По еврейским делам появлялись у нас не только иностранцы. Местные отказники, получив мое имя в общих кругах, звонили и приезжали запросто. Общая беда делает дальних близкими. Появлялись и иногородние. Шестнадцатого мая 1983 года оказался у нас в гостях Саша Ступников из Минска. Он, в отличие от нас, был или казался убежденным сионистом, однако ж лет через пять, когда в Москве отпустили вожжи, уехал не в Израиль, а в Америку, оставив дома жену и троих детей — шаг, меня совершенно ошеломивший. В 1989 году судьба свела меня с ним на русской службе Би-Би-Си; в течении нескольких лет мы работали в одной комнате, но не подружились. Репортер милостью божьей, Саша писал посредственные стихи; для отдела тематических передач не подходил по недостатку общей культуры, а в отделе новостей его репортерский дар не оценили. В итоге он уволился и перебрался-таки в Израиль, на этот раз с семьей, о которой вдруг вспомнил.
…Страшные это были годы — и вместе с тем светлые.
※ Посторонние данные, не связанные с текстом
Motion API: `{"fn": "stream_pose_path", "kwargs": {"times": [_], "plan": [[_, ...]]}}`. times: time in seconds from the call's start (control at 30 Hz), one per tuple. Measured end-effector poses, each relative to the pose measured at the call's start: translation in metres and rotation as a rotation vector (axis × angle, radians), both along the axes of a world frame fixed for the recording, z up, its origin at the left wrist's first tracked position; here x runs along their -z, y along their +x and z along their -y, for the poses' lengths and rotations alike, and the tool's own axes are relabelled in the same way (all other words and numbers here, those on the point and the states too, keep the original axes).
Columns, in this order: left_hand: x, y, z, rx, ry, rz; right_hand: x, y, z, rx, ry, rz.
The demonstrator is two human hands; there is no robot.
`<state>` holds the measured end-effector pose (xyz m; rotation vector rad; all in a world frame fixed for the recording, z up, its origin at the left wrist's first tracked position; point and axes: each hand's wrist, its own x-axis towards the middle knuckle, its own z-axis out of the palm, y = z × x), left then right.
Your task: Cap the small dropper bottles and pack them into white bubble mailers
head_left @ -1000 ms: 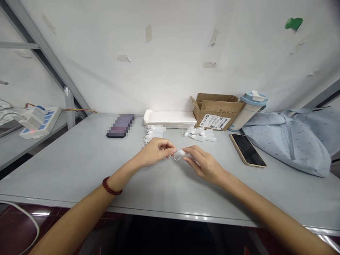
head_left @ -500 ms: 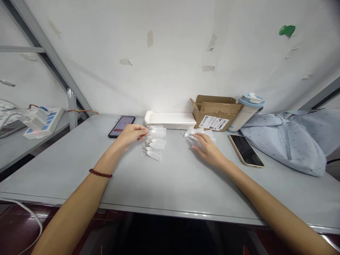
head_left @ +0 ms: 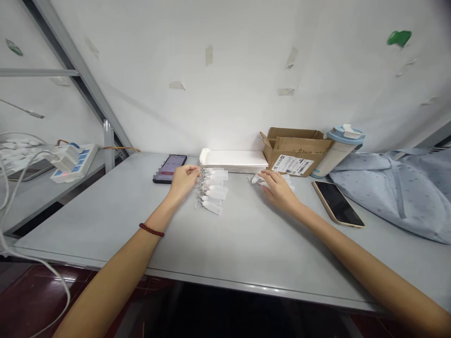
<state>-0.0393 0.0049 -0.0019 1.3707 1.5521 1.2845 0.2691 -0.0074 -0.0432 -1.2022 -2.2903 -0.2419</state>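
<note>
Though apart — 2 hands (head_left: 185, 182) (head_left: 280, 191) at tags (head_left: 217, 189)

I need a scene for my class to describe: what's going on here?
At a grey table, a person's left hand is at the looped ends of a row of white tags. The right hand is over a small pile of similar tags, partly hiding it. Whether either hand grips a tag is unclear. Behind them are a white stack and an open cardboard box.

My palette: white tags (head_left: 217, 191), grey table (head_left: 239, 244).
My bracelet (head_left: 151, 230) dark red; carton (head_left: 299, 144) brown, black print on white label (head_left: 292, 165); cup lid (head_left: 343, 137) light blue; bag (head_left: 377, 188) pale blue, dark-spotted.
</note>
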Motion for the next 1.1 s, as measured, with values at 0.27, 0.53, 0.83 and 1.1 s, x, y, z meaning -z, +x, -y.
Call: {"fn": "stream_pose_path", "kwargs": {"times": [0.27, 0.53, 0.83, 1.1], "plan": [[0.007, 0.002, 0.000, 0.023, 0.162, -0.205, -0.013, -0.014, -0.024, 0.115, -0.015, 0.329], [0.009, 0.011, 0.006, 0.069, 0.208, -0.230, -0.009, -0.014, -0.024, 0.153, 0.070, 0.274], [0.004, 0.019, 0.016, 0.110, 0.230, -0.264, -0.013, -0.009, -0.004, 0.036, 0.105, 0.075], [0.001, 0.031, 0.032, 0.217, 0.267, -0.315, -0.018, -0.019, 0.008, -0.025, 0.057, -0.053]]}}
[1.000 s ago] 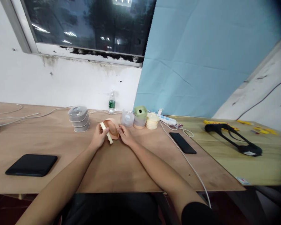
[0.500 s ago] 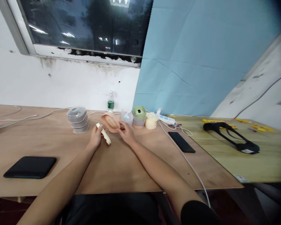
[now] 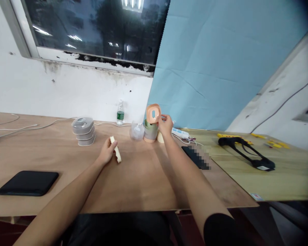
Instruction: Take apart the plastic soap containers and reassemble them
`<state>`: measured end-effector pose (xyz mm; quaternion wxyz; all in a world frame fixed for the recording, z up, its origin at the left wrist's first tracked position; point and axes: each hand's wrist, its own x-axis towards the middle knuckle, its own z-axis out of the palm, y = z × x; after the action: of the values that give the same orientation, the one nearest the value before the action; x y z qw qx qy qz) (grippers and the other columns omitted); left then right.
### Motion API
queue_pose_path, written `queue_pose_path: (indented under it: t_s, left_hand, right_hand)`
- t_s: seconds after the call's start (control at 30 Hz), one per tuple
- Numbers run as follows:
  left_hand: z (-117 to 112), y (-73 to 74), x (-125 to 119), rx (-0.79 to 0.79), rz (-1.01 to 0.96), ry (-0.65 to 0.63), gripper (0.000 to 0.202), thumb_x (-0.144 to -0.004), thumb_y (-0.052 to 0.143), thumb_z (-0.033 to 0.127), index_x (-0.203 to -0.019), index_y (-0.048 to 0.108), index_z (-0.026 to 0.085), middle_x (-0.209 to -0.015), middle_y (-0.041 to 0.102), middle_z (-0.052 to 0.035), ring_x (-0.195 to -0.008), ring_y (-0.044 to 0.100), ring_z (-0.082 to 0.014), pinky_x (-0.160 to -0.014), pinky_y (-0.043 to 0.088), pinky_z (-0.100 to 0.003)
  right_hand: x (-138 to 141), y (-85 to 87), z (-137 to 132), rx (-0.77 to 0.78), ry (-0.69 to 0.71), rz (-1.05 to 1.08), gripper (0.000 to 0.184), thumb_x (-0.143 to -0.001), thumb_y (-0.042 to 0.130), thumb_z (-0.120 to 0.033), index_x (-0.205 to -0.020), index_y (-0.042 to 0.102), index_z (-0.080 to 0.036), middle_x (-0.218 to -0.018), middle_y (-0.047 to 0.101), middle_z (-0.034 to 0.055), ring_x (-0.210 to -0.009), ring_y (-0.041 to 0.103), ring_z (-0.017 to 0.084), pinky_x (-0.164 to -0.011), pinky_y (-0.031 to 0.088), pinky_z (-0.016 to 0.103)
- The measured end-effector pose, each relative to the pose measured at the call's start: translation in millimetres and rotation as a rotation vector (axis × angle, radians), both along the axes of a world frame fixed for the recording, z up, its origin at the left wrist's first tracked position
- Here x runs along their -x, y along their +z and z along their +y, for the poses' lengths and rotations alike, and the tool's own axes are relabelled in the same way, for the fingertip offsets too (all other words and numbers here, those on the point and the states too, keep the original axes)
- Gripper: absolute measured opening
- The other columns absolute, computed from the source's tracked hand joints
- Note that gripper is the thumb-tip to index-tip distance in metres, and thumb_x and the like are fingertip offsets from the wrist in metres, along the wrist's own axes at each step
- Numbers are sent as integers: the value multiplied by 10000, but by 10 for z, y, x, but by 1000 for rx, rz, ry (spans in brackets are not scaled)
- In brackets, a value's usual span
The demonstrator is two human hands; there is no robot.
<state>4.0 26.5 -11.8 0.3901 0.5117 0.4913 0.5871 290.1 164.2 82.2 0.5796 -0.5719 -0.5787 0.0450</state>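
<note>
Left hand [image 3: 106, 152] curled, thumb and fingers pinching a cream plastic strip [image 3: 116, 149] just above the wooden surface [image 3: 66, 181]; strip at the hand's 3 o'clock, long axis running 11 to 5 o'clock. Right hand [image 3: 165, 124] raised, fingertips pinching the edge of a peach rounded-square ring [image 3: 149, 114] at its 9 o'clock. Right hand is the nearer to the ring, which hangs just above a green-topped container stack [image 3: 151, 134]. Clear plastic cup [image 3: 137, 132] at the stack's 9 o'clock.

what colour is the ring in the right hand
Peach, best seen in the head view, where the ring is held up by the right hand.
</note>
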Motion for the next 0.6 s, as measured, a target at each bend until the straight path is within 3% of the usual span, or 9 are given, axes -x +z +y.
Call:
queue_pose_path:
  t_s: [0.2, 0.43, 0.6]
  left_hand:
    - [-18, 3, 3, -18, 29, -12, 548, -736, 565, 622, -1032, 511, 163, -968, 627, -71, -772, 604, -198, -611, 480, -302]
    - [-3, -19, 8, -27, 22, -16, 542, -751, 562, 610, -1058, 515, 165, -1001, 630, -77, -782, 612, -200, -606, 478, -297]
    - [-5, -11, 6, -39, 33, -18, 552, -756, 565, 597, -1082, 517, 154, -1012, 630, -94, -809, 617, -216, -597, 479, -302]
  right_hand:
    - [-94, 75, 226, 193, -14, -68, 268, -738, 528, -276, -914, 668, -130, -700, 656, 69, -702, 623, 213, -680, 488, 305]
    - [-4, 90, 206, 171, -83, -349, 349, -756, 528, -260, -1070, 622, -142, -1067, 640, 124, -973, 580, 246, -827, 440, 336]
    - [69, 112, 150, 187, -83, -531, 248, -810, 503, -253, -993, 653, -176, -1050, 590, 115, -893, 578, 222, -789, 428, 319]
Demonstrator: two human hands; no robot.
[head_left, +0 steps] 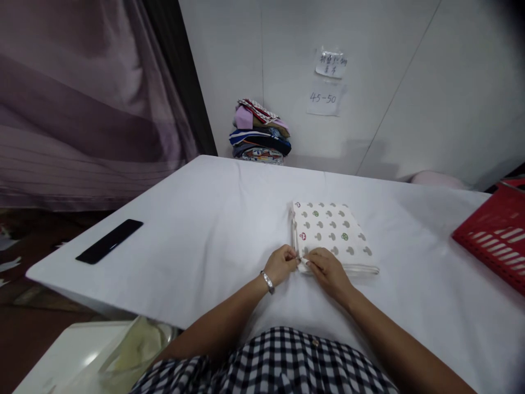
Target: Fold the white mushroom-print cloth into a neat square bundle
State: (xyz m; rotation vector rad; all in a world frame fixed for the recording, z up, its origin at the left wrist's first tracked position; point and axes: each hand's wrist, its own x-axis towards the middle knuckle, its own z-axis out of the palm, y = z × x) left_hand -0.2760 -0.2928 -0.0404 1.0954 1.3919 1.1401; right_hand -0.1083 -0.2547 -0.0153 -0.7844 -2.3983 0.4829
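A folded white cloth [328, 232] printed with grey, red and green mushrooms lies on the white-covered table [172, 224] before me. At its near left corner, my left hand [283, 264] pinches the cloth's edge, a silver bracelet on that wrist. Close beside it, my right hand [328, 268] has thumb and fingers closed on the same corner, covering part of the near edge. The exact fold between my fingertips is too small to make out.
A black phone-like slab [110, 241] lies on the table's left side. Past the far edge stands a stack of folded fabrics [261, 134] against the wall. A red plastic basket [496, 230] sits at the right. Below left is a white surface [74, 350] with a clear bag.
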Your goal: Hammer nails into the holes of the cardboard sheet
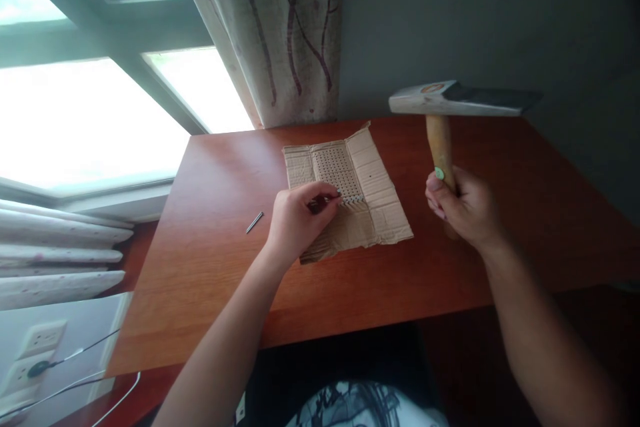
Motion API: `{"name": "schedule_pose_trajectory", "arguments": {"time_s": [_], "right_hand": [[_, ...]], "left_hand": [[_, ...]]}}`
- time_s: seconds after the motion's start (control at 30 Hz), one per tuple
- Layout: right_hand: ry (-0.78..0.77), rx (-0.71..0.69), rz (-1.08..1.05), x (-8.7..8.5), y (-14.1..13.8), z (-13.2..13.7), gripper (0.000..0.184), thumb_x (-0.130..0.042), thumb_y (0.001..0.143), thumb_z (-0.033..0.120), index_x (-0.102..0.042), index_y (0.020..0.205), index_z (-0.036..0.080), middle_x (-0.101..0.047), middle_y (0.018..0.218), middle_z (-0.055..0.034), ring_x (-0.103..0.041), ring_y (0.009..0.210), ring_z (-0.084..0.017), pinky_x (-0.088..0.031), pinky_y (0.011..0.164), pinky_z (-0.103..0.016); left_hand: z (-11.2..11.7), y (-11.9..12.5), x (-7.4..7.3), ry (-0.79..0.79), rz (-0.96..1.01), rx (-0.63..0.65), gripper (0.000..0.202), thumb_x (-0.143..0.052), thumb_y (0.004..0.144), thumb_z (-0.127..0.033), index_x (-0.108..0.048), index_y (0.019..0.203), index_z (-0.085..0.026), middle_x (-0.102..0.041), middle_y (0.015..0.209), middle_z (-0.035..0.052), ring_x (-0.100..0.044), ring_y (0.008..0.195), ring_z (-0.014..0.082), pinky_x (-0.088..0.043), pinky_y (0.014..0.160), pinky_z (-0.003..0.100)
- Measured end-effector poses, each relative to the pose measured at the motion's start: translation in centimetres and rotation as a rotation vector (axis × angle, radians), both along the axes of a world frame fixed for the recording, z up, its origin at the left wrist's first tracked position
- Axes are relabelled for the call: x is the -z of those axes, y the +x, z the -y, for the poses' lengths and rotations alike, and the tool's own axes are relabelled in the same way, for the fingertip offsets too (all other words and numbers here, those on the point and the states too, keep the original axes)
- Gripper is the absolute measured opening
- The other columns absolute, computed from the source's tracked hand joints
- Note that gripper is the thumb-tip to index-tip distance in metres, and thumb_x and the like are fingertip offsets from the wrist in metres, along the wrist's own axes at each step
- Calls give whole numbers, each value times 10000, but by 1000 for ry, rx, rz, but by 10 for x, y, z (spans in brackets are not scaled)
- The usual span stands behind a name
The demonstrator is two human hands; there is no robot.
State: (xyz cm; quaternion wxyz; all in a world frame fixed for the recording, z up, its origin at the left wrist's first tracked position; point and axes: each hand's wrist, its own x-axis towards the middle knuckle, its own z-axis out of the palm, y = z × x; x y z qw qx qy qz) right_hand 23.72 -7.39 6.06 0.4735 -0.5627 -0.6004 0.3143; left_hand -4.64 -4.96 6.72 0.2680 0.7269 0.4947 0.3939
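My right hand [465, 203] is wrapped round the wooden handle of a hammer [440, 140], holding it raised above the right part of the table. Its metal head is on top, with the tapered end pointing right. My left hand [303, 217] is closed in a pinch at a sheet of cardboard [385, 203]. Between thumb and forefinger is what looks like a small nail, mostly hidden by the fingers. A grid of small dark holes covers the middle of the cardboard, and several tiny shiny pieces line its near edge. Left of my left hand lies a loose metal nail [255, 222].
The reddish-brown wooden table [215, 293] stands against a grey wall [475, 20]. Behind it hangs a patterned curtain [300, 33], beside a bright window [90, 120]. At lower left, cables run from a wall socket [43, 340] near the table's edge.
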Motion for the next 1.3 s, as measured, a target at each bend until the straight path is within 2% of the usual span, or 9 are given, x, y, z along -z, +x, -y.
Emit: {"name": "schedule_pose_trajectory", "arguments": {"time_s": [0.13, 0.23, 0.33, 0.57, 0.77, 0.97, 1.2, 1.3], "right_hand": [[-103, -103, 332, -29, 6, 17, 367, -567, 949, 538, -545, 754, 227, -516, 540, 42, -490, 470, -114, -389, 494, -273], [-114, -113, 461, -51, 6, 23, 396, -567, 942, 552, -529, 714, 229, -508, 501, 42, -484, 447, -123, -366, 473, -277], [-104, -135, 560, -63, 3, 27, 424, -585, 927, 557, -504, 670, 229, -490, 488, 44, -458, 427, -120, -330, 453, -275], [-66, -181, 634, -66, -4, 32, 397, -583, 928, 545, -532, 682, 237, -439, 501, 48, -392, 426, -114, -261, 444, -284], [-115, -226, 642, -74, -8, 36, 405, -559, 939, 545, -505, 674, 243, -433, 497, 44, -393, 422, -123, -266, 433, -287], [-66, -240, 674, -83, -14, 42, 418, -549, 950, 527, -458, 658, 242, -425, 487, 46, -386, 401, -116, -267, 422, -281], [-135, -295, 705, -77, -18, 42, 380, -513, 969, 525, -525, 710, 246, -533, 539, 31, -504, 455, -136, -331, 451, -279], [-125, -278, 696, -79, -18, 42, 404, -513, 965, 537, -509, 686, 244, -500, 507, 35, -473, 426, -133, -315, 444, -284]], "left_hand": [[-1, -1, 3, 8, 23, 12, 73, -695, 805, -246, -740, 837, -200, -710, 673, -14, -613, 573, 102, -482, 559, 209], [0, -2, 5, 29, -1, 5, 77, -690, 809, -254, -740, 844, -207, -714, 682, -12, -615, 578, 108, -469, 549, 213], [1, -2, 4, 62, -34, 0, 61, -693, 808, -244, -735, 840, -215, -736, 737, -4, -636, 625, 120, -472, 574, 222], [2, -2, 2, 63, -69, 0, 50, -685, 834, -252, -728, 846, -229, -764, 801, -12, -659, 685, 130, -463, 598, 229], [2, -2, 3, 68, -95, -1, 67, -686, 828, -262, -744, 849, -234, -770, 815, -4, -658, 670, 133, -459, 586, 230], [2, -2, 4, 65, -106, -11, 73, -690, 828, -266, -755, 847, -238, -763, 800, 0, -646, 655, 134, -441, 571, 228], [0, -3, 3, 55, -169, 3, 81, -682, 835, -266, -753, 843, -227, -741, 750, -1, -638, 651, 140, -449, 612, 238], [0, -3, 4, 55, -164, 7, 76, -685, 836, -264, -754, 844, -232, -754, 780, 1, -650, 670, 143, -451, 615, 239]]}}
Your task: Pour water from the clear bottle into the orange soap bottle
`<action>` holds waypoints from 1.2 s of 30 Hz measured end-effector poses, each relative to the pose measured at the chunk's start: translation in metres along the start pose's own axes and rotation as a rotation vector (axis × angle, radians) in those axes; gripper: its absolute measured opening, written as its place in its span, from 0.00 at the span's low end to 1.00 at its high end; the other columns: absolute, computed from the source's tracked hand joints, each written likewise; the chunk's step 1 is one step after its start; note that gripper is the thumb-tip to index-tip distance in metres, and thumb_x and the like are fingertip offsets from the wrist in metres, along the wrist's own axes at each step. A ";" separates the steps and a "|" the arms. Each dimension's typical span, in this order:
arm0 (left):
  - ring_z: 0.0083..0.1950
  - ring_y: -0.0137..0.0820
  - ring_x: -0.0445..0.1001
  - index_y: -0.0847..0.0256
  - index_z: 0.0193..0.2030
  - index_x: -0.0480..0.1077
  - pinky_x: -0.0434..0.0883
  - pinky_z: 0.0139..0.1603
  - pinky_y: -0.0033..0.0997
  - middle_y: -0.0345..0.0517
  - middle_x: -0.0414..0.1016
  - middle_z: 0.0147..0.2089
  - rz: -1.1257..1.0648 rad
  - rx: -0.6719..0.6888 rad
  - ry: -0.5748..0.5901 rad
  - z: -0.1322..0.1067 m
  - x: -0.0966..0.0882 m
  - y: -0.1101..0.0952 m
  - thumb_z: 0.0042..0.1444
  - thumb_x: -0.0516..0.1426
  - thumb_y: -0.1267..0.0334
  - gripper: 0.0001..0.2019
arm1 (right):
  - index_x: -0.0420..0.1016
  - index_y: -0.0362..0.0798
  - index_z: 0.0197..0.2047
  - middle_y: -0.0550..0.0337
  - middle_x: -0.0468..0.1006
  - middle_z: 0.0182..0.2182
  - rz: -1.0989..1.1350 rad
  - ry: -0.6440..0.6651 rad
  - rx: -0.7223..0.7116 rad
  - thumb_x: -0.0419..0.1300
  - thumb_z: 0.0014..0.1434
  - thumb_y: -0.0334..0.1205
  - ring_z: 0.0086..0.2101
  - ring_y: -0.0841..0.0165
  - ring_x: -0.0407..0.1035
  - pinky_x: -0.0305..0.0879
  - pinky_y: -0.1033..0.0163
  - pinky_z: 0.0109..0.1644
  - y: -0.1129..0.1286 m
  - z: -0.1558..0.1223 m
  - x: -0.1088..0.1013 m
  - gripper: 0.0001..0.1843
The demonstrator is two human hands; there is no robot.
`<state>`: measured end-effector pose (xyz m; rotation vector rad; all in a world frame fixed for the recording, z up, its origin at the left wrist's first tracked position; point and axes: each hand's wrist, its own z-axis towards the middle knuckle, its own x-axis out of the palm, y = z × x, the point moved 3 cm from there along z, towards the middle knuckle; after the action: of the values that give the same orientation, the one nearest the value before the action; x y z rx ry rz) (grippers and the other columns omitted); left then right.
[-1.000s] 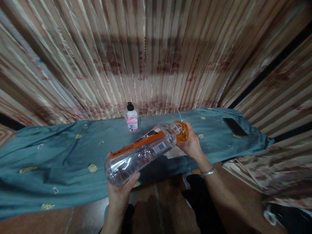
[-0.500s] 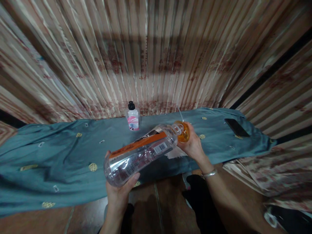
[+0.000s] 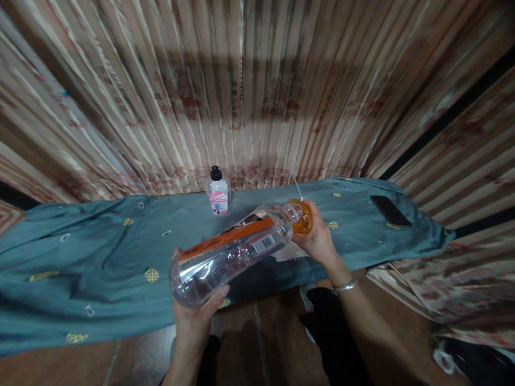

Страшные нищетой, ожиданием ареста — и ожиданием смерти матери, которая умирала мучительно… умерла 26 апреля 1983 года; за двенадцать дней до смерти взяла в слабеющие руки первый том парижского Ходасевича и, мне чудится, впервые выразила что-то вроде гордости за своего беспутного сына… А светлые — потому, что ни танины болезни, ни моя удрученность, ни гиблая коммуналка, ни сплошным потоком тянувшиеся беды, большие и малые, не заслоняли главного, ни на минуту не раскололи того драгоценного единства, которым была для нас семья. Борис Иванов, , знавший о моей борьбе за выезд, не упускал случая мимоходом отметить в разговоре со мною, что он не понимает, как можно оставить родину, — я же отвечал ему: у каждого свое непонимание, вам требуется общество, а мне уединение, вы, я слышал, разводитесь, а я не понимаю, как можно оставить семью. В ценностном выражении семья и родина рядом для меня не стояли. Знаменитые слова Андрея Синявского о России уже были произнесены, многих возмущали, иных воодушевляли (ибо в них Россия еще не безнадежна), мне же казались слишком театральными; моя формулировка была проще: мачеха, злая мачеха.